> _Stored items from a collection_
····················

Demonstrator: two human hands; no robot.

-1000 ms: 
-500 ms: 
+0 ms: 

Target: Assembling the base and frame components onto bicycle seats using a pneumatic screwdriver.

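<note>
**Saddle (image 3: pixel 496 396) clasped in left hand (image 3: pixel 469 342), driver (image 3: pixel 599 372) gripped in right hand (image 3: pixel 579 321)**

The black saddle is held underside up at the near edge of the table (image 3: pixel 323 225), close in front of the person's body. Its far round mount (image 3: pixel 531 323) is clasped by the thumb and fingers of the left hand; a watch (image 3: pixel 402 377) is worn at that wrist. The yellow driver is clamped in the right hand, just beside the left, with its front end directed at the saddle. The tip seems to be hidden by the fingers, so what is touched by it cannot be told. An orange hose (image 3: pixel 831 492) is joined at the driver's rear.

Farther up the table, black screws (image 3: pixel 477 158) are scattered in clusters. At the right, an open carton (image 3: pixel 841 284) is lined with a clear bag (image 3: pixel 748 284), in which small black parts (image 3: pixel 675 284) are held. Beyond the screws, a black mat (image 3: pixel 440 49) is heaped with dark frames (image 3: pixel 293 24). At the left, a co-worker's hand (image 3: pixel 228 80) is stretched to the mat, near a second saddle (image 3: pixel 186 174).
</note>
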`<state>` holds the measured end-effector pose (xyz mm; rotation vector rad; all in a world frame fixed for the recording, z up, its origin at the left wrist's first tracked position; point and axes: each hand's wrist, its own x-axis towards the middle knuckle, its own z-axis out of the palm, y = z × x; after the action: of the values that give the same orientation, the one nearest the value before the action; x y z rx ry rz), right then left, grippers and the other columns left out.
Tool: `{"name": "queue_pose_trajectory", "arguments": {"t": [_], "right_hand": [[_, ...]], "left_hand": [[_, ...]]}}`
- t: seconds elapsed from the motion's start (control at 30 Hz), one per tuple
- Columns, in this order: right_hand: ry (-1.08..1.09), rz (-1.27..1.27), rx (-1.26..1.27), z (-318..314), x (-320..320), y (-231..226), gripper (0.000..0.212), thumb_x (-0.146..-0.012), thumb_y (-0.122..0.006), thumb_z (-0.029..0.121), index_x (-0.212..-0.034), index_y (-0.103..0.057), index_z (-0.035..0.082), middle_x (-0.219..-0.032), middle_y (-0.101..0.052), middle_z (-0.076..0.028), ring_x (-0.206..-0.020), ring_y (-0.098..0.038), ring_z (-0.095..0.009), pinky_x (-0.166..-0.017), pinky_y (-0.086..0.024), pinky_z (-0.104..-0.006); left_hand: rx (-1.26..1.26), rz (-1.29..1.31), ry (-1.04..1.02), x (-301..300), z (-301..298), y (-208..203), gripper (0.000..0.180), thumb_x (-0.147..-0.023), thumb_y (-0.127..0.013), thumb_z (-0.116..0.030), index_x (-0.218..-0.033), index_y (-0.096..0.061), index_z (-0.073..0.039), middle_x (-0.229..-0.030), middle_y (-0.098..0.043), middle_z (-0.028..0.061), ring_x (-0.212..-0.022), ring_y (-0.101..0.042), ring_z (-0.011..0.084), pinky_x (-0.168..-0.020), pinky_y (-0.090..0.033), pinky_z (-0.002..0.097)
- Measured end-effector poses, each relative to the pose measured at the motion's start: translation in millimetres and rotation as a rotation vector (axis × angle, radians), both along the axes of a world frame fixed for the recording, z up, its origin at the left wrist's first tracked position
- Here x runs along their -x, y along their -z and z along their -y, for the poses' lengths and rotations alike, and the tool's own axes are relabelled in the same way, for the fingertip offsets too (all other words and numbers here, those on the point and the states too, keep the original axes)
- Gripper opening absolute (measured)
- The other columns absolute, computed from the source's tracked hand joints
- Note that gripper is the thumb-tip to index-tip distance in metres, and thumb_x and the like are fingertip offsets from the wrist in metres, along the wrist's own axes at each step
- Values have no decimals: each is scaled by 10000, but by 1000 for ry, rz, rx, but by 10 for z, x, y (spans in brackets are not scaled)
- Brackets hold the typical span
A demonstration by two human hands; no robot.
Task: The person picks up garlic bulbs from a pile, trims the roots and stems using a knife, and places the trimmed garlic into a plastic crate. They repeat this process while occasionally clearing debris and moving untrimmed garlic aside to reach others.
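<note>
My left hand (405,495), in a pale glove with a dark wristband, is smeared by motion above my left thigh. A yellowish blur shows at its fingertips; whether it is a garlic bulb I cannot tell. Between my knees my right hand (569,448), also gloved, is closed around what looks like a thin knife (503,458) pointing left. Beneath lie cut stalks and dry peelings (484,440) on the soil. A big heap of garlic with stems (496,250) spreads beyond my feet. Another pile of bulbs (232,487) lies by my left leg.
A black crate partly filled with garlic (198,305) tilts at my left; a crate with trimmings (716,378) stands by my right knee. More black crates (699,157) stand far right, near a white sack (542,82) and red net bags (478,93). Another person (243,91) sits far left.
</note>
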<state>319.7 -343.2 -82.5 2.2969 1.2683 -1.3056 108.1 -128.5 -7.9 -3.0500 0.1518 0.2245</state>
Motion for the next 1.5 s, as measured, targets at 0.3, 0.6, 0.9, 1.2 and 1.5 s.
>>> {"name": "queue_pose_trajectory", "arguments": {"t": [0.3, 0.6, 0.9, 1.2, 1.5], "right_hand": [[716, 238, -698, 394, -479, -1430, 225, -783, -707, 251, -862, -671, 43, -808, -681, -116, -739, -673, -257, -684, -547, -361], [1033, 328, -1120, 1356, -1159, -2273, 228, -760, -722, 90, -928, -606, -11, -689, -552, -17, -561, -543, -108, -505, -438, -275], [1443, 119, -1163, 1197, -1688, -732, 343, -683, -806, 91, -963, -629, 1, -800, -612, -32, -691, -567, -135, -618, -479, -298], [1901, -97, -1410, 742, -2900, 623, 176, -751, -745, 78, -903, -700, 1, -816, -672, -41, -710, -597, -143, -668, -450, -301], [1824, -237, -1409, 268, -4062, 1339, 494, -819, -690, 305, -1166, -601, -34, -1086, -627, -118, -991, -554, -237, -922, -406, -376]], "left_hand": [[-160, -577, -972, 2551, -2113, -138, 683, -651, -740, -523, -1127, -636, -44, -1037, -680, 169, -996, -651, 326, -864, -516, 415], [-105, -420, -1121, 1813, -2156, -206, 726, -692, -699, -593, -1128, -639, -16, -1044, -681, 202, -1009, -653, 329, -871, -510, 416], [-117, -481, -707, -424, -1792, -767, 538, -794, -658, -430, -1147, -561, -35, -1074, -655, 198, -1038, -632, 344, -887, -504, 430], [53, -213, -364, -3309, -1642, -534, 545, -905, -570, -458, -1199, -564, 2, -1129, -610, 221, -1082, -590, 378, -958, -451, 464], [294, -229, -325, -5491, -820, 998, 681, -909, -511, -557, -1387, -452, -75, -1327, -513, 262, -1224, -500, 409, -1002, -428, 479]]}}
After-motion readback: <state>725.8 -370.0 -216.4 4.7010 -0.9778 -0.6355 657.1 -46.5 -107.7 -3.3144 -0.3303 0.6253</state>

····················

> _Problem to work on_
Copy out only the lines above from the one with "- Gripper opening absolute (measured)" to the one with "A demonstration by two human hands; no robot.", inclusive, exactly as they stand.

> _Output_
- Gripper opening absolute (measured)
- The other columns absolute, computed from the source's tracked hand joints
- Note that gripper is the thumb-tip to index-tip distance in metres, and thumb_x and the like are fingertip offsets from the wrist in metres, along the wrist's own axes at each step
- Values have no decimals: each is scaled by 10000, but by 1000 for ry, rz, rx, but by 10 for z, x, y (spans in brackets are not scaled)
- Brackets hold the typical span
A demonstration by two human hands; no robot.

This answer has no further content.